Criminal Justice Quote: History of the Gas Chamber

     The earliest gas chamber for execution purposes was constructed in the Nevada State Penitentiary at Carson City and first employed on February 8, 1924, with the legislatively sanctioned and court-ordered punishment of Gee Jon, a Chinese immigrant, amid a wave of anti-immigrant and racist hysteria that gripped the country at that time.

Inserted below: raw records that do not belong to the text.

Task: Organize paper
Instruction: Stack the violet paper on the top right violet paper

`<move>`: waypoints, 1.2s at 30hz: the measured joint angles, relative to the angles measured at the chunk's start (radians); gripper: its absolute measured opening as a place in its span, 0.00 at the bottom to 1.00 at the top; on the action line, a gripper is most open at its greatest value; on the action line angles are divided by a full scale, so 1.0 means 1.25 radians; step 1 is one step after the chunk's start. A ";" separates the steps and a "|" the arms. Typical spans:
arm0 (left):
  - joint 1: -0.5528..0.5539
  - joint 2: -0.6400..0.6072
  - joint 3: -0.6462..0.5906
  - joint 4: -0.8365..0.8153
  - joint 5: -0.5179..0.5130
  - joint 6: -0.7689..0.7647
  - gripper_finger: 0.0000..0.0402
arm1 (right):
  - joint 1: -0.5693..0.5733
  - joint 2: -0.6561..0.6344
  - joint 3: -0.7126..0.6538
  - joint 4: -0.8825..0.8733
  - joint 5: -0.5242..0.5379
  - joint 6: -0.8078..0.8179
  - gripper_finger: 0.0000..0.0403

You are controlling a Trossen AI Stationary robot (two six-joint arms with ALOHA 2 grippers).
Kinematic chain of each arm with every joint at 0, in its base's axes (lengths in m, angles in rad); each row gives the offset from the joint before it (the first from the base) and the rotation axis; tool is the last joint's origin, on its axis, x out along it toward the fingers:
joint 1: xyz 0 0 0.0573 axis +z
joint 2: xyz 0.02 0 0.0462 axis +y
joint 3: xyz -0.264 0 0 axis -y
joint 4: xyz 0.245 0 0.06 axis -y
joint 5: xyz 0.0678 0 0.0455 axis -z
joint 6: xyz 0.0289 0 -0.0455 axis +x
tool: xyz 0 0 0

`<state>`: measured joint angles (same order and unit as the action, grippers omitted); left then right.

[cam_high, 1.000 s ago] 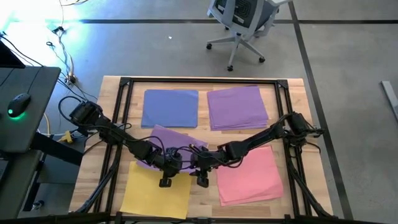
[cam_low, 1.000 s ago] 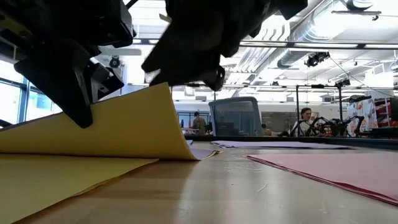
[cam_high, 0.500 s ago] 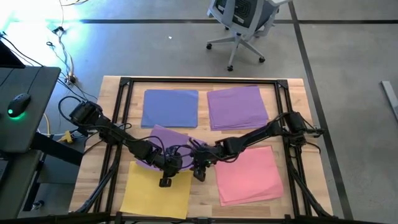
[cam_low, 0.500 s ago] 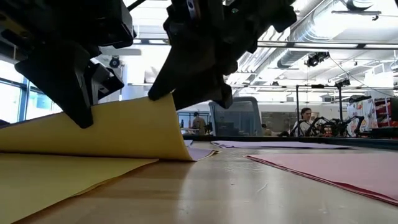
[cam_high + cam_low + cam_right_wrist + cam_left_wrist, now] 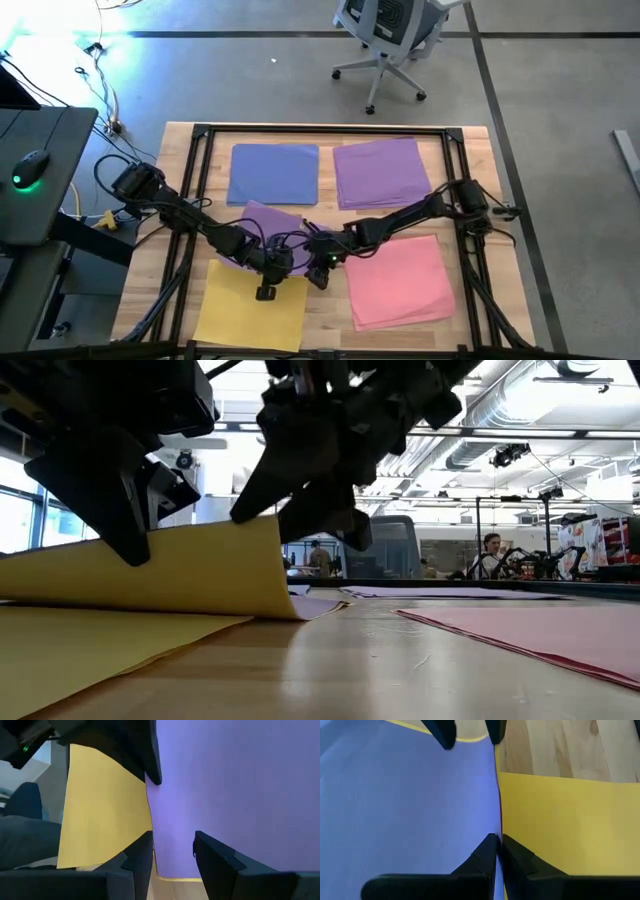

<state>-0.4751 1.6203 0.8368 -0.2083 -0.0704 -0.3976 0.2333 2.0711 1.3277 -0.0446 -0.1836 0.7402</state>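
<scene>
A yellow sheet [image 5: 200, 570] stands raised off the yellow pile [image 5: 250, 315] at the table's near left; its lower part rests on that pile. A purple sheet [image 5: 268, 222] lies just beyond it, mid-table. My left gripper [image 5: 265, 288] is shut on the raised edge. My right gripper [image 5: 172, 847] is open beside it, at the raised sheet's right corner [image 5: 270, 525], one finger on each side of the edge. Blue stack [image 5: 275, 172], purple stack [image 5: 380, 172] and pink stack [image 5: 400, 280] lie flat. My left gripper pinches the raised sheet's upper edge [image 5: 498, 827] between its two fingers, coming from above and pointing down. Yellow shows on one side of the fingers and purple on the other; one layer or several, I cannot tell. My right gripper's finger [image 5: 142, 852] lies along the same edge; whether it touches, I cannot tell.
A black frame [image 5: 200, 135] runs around the wooden table. An office chair [image 5: 385, 30] stands on the floor beyond the far edge, a desk with a mouse [image 5: 30, 165] to the left. Bare wood [image 5: 325, 320] shows between the yellow and pink stacks.
My right gripper has moved toward the table's left and slightly toward the far edge, closing on my left gripper and coming down over the raised sheet's right corner. That corner now stands a little lower. My left gripper has kept its hold.
</scene>
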 joint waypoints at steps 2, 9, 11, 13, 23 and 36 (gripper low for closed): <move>0.000 0.000 0.000 -0.001 0.000 0.000 0.00 | 0.000 0.006 0.000 0.010 -0.020 0.006 0.31; 0.000 0.000 0.000 -0.002 -0.001 0.002 0.00 | -0.015 0.006 0.000 0.080 -0.046 0.046 0.31; 0.000 0.000 0.000 -0.002 0.000 0.002 0.00 | -0.019 0.005 0.000 0.075 -0.045 0.052 0.31; 0.000 0.000 0.000 -0.004 0.000 0.002 0.00 | -0.021 0.005 0.000 0.072 -0.042 0.051 0.31; 0.000 0.000 0.000 -0.003 -0.002 0.005 0.00 | -0.013 0.005 0.000 0.042 -0.010 0.035 0.31; 0.000 0.000 0.000 -0.003 -0.004 0.005 0.00 | -0.016 0.005 0.000 -0.003 -0.010 0.035 0.31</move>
<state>-0.4751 1.6203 0.8368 -0.2123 -0.0753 -0.3908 0.2137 2.0777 1.3273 -0.0485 -0.1962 0.7846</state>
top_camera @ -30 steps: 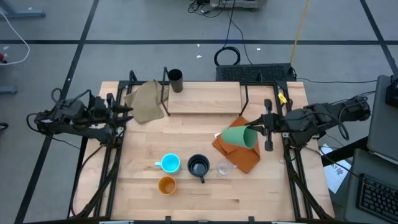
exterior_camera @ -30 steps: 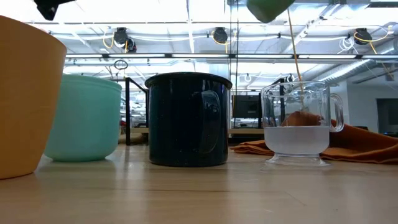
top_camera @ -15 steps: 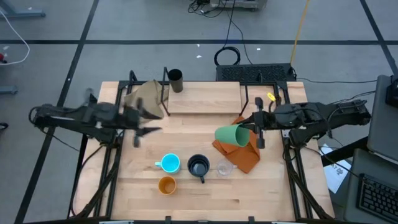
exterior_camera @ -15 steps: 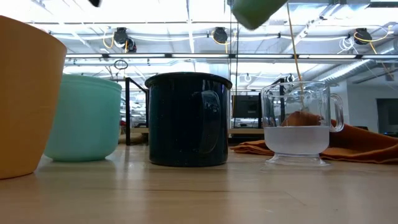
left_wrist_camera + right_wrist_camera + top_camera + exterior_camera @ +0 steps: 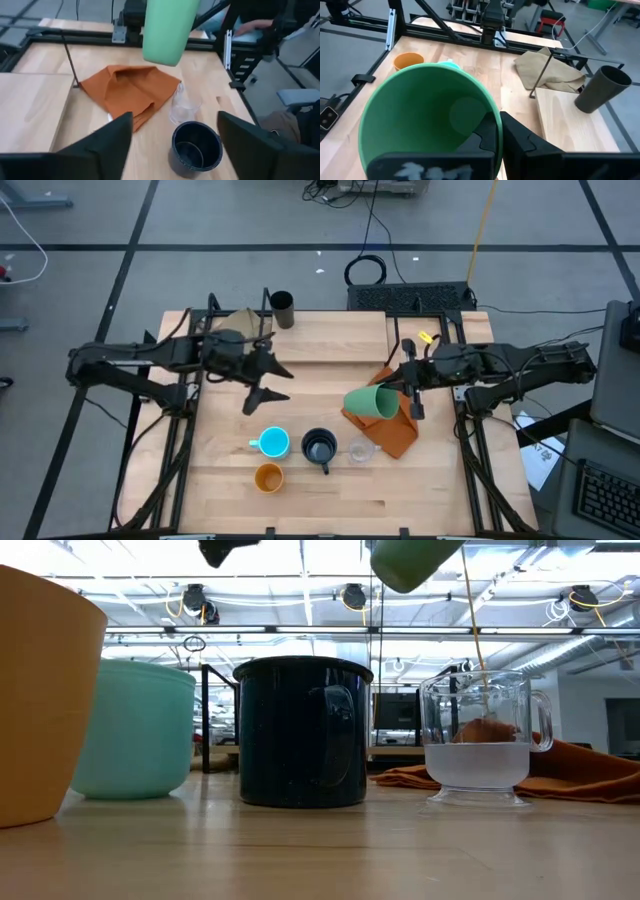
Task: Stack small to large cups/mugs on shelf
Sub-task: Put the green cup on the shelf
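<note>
- High view, shelf [image 5: 330, 337]: low light-wood board at the table's far edge. The dark brown cup [image 5: 282, 308] stands upright on its far left corner, the only vessel on it.
- Right gripper [image 5: 410, 389]: reaches in from the table's right side, clamped on the rim of the green cup [image 5: 370, 401]. The right wrist view shows one finger [image 5: 490, 137] inside the cup's wall. The cup is off the table, tipped on its side with the mouth toward the right arm, above the orange cloth [image 5: 385, 430].
- Left gripper [image 5: 268, 382]: over the table just in front of the shelf's left end, fingers spread wide apart and holding nothing. In the left wrist view its fingers [image 5: 112, 137] frame the table below.
- Light blue handled mug [image 5: 272, 443]: upright on the table near the front, left of the dark navy handled mug [image 5: 319, 448].
- Small clear cup [image 5: 360, 450]: just right of the navy mug, at the edge of the orange cloth.
- Orange cup [image 5: 267, 477]: upright, nearest the table's front edge, just in front of the light blue mug.
- Tan cloth [image 5: 228, 340]: bunched at the shelf's left end.
</note>
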You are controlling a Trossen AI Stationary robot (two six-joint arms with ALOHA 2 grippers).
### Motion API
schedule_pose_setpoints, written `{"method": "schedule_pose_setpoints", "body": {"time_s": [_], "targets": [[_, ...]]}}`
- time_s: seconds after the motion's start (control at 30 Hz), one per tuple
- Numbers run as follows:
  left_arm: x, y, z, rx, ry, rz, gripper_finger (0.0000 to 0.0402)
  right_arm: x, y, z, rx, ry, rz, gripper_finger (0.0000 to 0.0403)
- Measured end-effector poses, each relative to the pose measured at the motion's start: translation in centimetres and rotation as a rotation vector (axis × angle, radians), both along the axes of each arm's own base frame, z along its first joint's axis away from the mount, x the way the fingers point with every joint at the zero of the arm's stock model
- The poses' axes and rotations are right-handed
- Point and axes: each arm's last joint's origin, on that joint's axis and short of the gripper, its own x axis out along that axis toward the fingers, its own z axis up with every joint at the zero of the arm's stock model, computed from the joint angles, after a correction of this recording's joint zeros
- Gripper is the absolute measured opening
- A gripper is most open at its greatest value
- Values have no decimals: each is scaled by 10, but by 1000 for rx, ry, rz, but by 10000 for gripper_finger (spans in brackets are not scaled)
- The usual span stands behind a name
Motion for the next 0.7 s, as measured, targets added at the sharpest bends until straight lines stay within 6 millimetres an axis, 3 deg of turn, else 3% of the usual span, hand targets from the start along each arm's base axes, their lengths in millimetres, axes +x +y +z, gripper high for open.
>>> {"method": "schedule_pose_setpoints", "body": {"time_s": [0.13,0.27,0.5,0.7], "targets": [[13,1,0,29,16,-16,345,0,0,1,-13,-6,5,0],[29,2,-4,35,44,-22,369,1,-4,2,-13,-18,6,0],[53,2,-12,75,53,-69,378,9,-18,4,36,-64,33,0],[65,1,-11,91,56,-90,379,24,-28,-5,72,-25,56,0]]}}
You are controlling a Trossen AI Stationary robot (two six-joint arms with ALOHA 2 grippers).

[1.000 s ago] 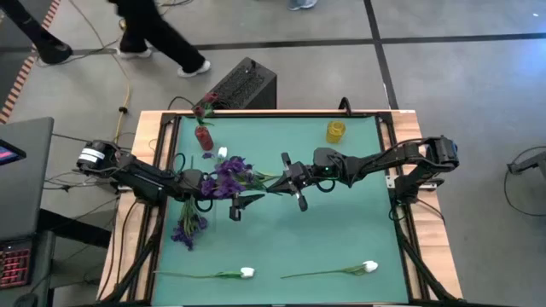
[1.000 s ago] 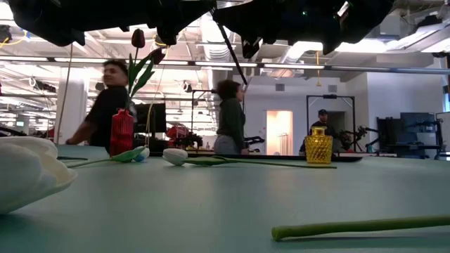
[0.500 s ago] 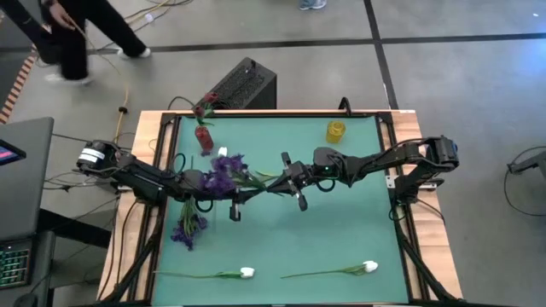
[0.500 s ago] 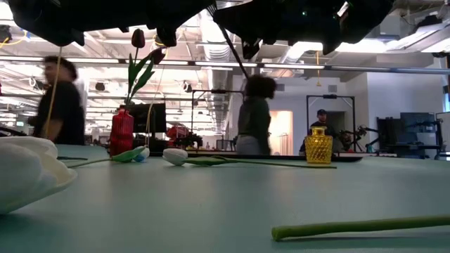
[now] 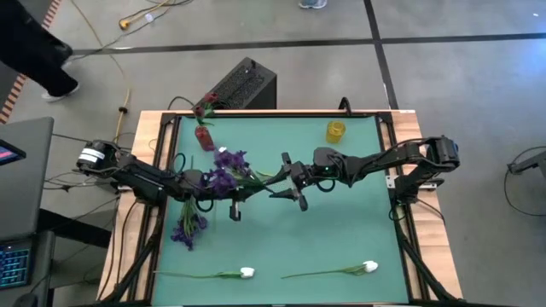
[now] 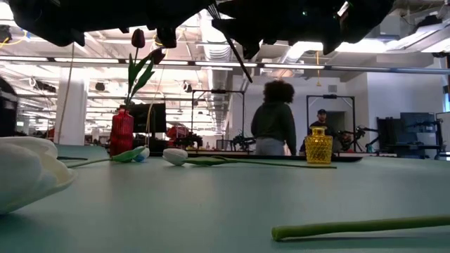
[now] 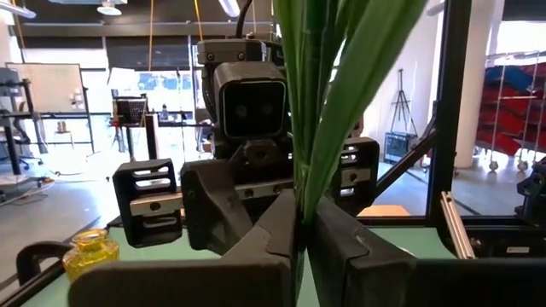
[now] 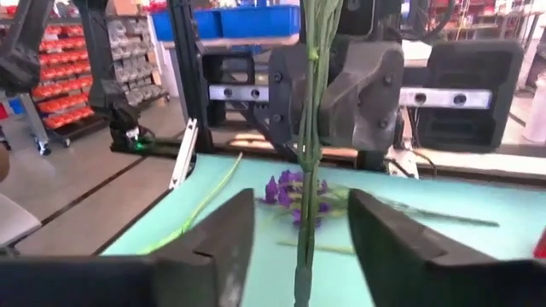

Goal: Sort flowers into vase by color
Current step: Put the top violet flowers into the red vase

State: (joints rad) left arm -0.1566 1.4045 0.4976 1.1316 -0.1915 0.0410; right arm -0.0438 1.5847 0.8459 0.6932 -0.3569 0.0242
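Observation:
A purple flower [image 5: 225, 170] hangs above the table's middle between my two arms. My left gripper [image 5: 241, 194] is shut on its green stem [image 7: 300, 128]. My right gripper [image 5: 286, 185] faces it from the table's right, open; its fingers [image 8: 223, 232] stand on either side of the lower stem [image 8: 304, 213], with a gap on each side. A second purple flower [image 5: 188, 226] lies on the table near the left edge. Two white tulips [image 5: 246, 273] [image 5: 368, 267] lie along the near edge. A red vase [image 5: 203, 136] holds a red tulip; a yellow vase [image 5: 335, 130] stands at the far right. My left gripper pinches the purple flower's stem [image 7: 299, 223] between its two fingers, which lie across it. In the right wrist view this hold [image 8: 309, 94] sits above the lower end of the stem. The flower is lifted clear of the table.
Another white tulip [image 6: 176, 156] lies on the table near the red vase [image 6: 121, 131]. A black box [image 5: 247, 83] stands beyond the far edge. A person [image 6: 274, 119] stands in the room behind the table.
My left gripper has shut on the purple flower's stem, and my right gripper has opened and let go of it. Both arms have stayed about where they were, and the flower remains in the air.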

     America's and the world's first execution by gas arose as a byproduct to chemical warfare research conducted by the U.S. Army's Chemical Warfare Service and a chemical industry during the First World War. Embraced by both Democrats and Republicans, including many progressives, and touted by both the scientific and legal establishments as a "humane" improvement over hanging and electrocution, the gas chamber was also considered a matter of practical social reform Its adherents claimed that the gas chamber would kill quickly and painlessly, without the horrors of the noose or the electric chair, and in a much more orderly and peaceful fashion. But they were quickly proven wrong. Technocrats nevertheless kept tinkering with its workings for seventy-five years in a vain attempt to overcome the imperfections of lethal gas.

     Eventually adopted by eleven states as the official method of execution, lethal gas claimed 594 lives in the United States from 1924 to 1999 until it was gradually replaced by another supposedly more humane method of capital punishment, lethal injection.